Recommandation n° 4 : Ne pas déconnecter la protection et la valorisation du patrimoine bâti architectural des enjeux d'urbanisme et d'environnement en inscrivant pleinement celui-ci dans un projet de territoire.

Au seuil d'une nouvelle mandature municipale, les maires auront, dès le début de leur mandat, à se soucier de l'élaboration des documents d'urbanisme.
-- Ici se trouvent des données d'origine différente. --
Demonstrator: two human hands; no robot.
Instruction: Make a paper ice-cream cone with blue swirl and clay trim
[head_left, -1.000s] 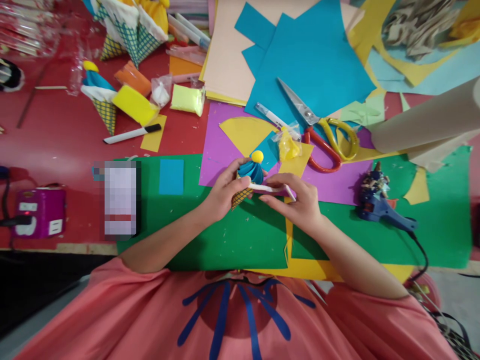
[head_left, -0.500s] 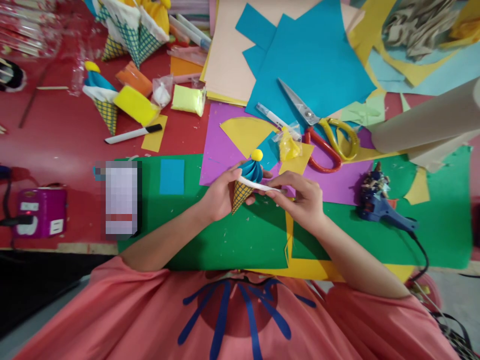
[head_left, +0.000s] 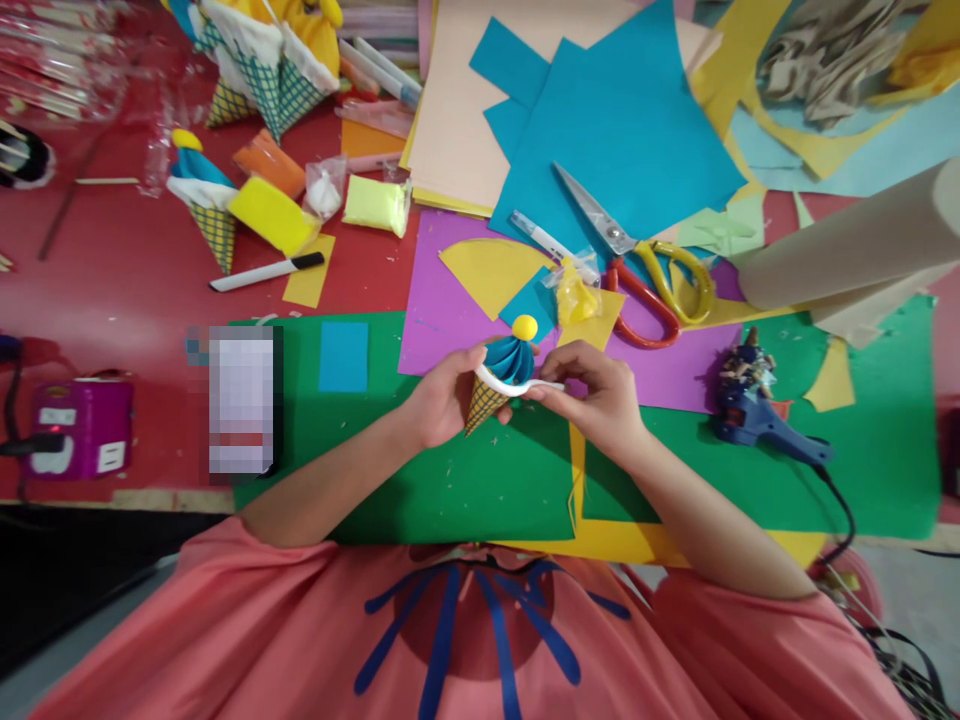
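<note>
Paper ice-cream cone (head_left: 495,385) — a checked yellow cone with a pleated blue top and a yellow ball on it — is held above the green sheet (head_left: 450,470), just off its far edge where the purple sheet (head_left: 435,300) begins. Nearest the cone, the left hand (head_left: 442,400) is closed around its lower part, fingers wrapped on the checked paper. The right hand (head_left: 600,395) pinches the free end of a white strip (head_left: 517,385) that curves around the seam between cone and blue top; the strip touches the cone on its near side, while its tail juts out toward the right hand.

If the strip carries glue, I judge that it could set crooked or lift at the tail, since only part of it lies against the cone. A hard squeeze from the left hand might also crush the thin cone or flatten the pleats.

Right of the cone lies a blue glue gun (head_left: 757,420) — its hot tip could burn a wrist. Beyond the cone sit scissors (head_left: 645,265), and a marker (head_left: 266,270) lies far left.
</note>
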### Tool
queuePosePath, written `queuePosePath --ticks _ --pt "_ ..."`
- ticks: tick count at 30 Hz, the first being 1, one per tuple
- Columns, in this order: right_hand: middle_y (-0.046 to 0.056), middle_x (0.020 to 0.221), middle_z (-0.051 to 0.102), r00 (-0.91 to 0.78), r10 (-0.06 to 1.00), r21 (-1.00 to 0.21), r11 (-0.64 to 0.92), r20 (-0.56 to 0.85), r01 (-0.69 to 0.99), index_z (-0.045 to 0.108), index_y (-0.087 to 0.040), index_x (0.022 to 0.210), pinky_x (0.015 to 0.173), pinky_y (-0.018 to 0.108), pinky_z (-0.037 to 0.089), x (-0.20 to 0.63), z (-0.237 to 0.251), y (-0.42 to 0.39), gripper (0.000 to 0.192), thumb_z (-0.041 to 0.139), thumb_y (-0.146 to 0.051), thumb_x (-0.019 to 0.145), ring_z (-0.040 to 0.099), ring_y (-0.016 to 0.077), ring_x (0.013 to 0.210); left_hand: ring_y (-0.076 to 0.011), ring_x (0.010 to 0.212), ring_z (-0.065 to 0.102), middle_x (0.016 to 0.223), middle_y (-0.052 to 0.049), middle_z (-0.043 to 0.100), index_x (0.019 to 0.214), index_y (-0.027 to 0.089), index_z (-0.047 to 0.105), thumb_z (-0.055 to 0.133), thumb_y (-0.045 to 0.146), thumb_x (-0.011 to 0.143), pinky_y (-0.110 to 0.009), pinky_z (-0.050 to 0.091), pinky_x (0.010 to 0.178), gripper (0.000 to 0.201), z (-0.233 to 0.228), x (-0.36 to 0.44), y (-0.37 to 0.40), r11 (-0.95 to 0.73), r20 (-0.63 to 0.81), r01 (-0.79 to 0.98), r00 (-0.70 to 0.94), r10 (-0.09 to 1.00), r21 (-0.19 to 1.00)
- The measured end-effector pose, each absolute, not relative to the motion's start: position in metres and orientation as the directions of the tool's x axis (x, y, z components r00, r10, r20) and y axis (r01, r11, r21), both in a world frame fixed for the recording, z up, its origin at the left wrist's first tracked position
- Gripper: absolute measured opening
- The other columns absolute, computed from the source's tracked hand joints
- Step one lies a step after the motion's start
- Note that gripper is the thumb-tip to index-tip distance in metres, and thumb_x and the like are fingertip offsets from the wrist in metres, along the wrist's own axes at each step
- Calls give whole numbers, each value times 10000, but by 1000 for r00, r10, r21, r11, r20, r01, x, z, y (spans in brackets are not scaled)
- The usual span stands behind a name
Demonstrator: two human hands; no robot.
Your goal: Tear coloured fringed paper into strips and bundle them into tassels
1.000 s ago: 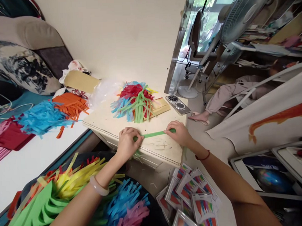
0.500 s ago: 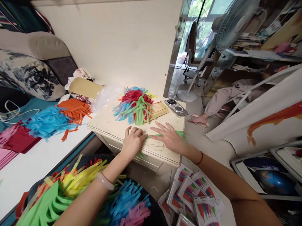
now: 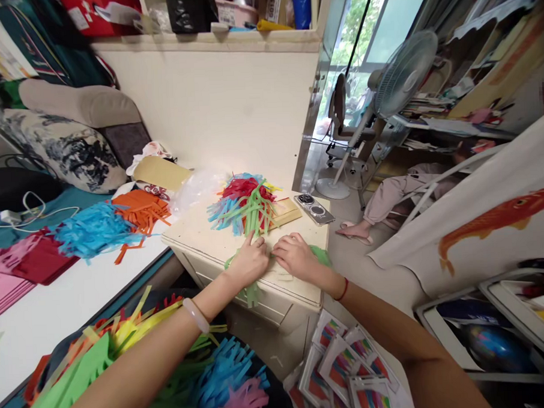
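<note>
while the bare left hand (image 3: 251, 260) and bare right hand (image 3: 294, 255) are held close together, thin green paper strips (image 3: 320, 255) are partly covered

fingers are curled on both; whether anything is gripped cannot be told. the strips are seen on a cream boxy cabinet (image 3: 190, 233) beside the right hand, and over its front edge below the left.
</note>
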State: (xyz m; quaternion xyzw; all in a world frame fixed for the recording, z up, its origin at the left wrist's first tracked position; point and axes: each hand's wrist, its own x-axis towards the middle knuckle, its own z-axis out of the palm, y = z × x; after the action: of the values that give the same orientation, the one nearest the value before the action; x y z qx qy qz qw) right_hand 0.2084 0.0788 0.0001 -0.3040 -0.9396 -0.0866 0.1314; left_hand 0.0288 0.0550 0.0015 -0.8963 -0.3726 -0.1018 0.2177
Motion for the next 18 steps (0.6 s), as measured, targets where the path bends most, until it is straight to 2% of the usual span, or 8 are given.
queuePosePath --ticks 4,9,13,18 --pt "49 878 685 -776 544 110 792 317 600 655 -159 832 836 356 327 201 -10 83 148 532 -197 907 554 180 875 -241 920 561 726 -69 632 748 125 677 543 115 854 -507 337 1017 171 -10 26 53 -596 431 764 638 638 -248" --pt "21 880 711 -711 577 -48 789 402 613 673 -194 832 817 337 312 227 -15 78 201 510 -244 938 579 157 879 -235 969 546 769 -50 649 758 192 679 536 169 877 -517 320 1012 188 -16 19 48 -566 474 823 520 711 -54" --pt "12 885 725 -576 686 -256 713 444 652 703 -216 810 857 359 302 246 -19 77 173 569 -273 904 598 165 913 -224 966 557 811 -29 687 704 230 698 566 213 861 -496 312 994 206 -16 11 45 -520 476 834 388 789 182" --pt "24 883 704 -417 842 -500 539 343 678 710 -231 710 875 390 309 253 -19 82 130 667 -305 808 574 209 946 -215 911 584 805 -27 705 674 214 698 691 264 759 -418 390 897 99 -19 0 51 -378 389 741 170 905 556"
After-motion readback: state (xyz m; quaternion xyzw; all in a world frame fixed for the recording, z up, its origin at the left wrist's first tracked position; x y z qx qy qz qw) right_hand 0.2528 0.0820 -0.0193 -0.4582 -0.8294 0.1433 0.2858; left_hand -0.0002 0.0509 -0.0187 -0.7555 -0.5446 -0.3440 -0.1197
C'est à ce stade en effet qu'il conviendra d'agir dans les PLU et les Plans locaux d'urbanisme intercommunaux (PLUI), en développant une approche pluridisciplinaire de construction du territoire.

Recommandation n° 5 : Profiter de la nouvelle mandature municipale qui s'ouvre pour développer l'approche pluridisciplinaire faisant du patrimoine un élément à part entière de l'aménagement du territoire et l'intégrer plus systématiquement aux documents d'urbanisme.


* 1 « Les plus beaux villages de France », par exemple, émission animée par Stéphane Bern.

* 2 12 millions de français lors de la 36 e édition des 21 et 22 novembre 2019.

* 3 Source : Tableau 1 des chiffres-clés 2019 Patrimoines du ministère de la Culture et de la Communication (2017).

* 4 Source : Budget 2020 du ministère de la Culture.

* 5 Avis (n° 145, 2109-2020) au nom de la commission de la Culture, de l'Éducation et de la Communication sur le projet de loi de finances, Tome II par M. Philippe Nachbar, enregistré à la Présidence du Sénat le 21 novembre 2019.

* 6 Les immeubles protégés sont constitués pour près de 40 % d'architecture domestique et pour près de 35 % d'architecture religieuse, l'architecture strictement agricole représentant 1 % du total.

* 7 Source : Tableau 2 des chiffres-clés 2019 Patrimoines du ministère de la Culture et de la Communication (2017).

* 8 55 % des immeubles protégés au titre des monuments historiques sont situés dans des communes de moins de 2 000 habitants.

* 9 90 % des entreprises de restauration sont des entreprises locales.

* 10 Si les travaux se chiffrent au cas par cas en fonction des matériaux et des professionnels mobilisés (corps de métiers), on peut retenir à titre d'exemple que la restauration d'un mur en pierre de construction peut varier de 300 à 1 100 euros (prix au m), avec un prix moyen autour de 700 euros.

* 11 Mesnil-en-Ouche, commune nouvelle de l'Eure, par exemple, abrite non moins de 20 églises, qu'elle doit entretenir seule.

* 12 Journée organisée par les établissements scolaires et dédiée au patrimoine sous toutes ses formes.